**Description of the task:** Leave out any pictures and transcribe all other data below exactly.

**Raw data:**
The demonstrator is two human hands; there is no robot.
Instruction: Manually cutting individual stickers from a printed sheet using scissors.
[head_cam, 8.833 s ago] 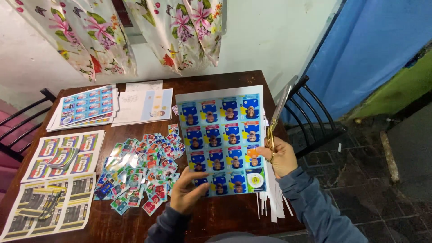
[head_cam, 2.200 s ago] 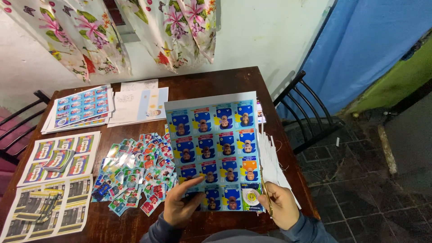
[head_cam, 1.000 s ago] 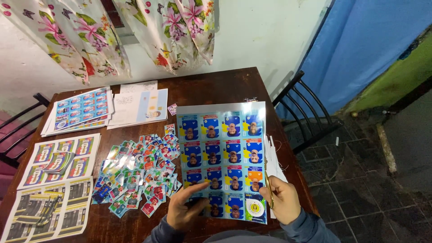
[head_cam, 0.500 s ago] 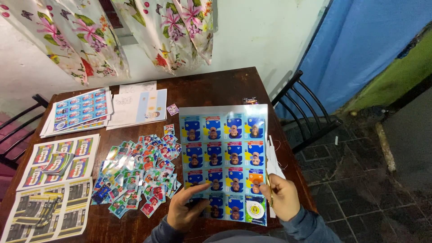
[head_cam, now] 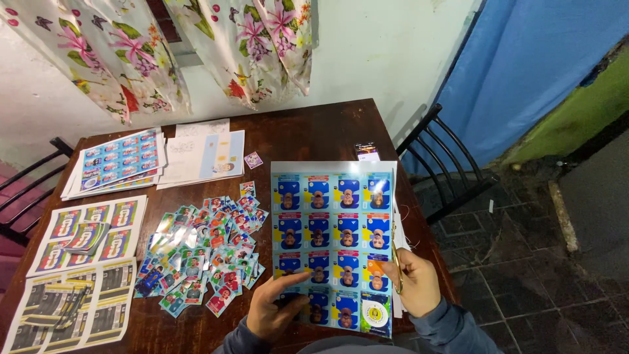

**Response:**
The demonstrator is two human hands; there is no robot.
Instruction: Manually cutting individual stickers from a printed sheet using scissors.
[head_cam, 8.833 s ago] 
[head_cam, 2.200 s ago] 
[head_cam, 1.000 s ago] 
[head_cam, 0.500 s ago] 
[head_cam, now] 

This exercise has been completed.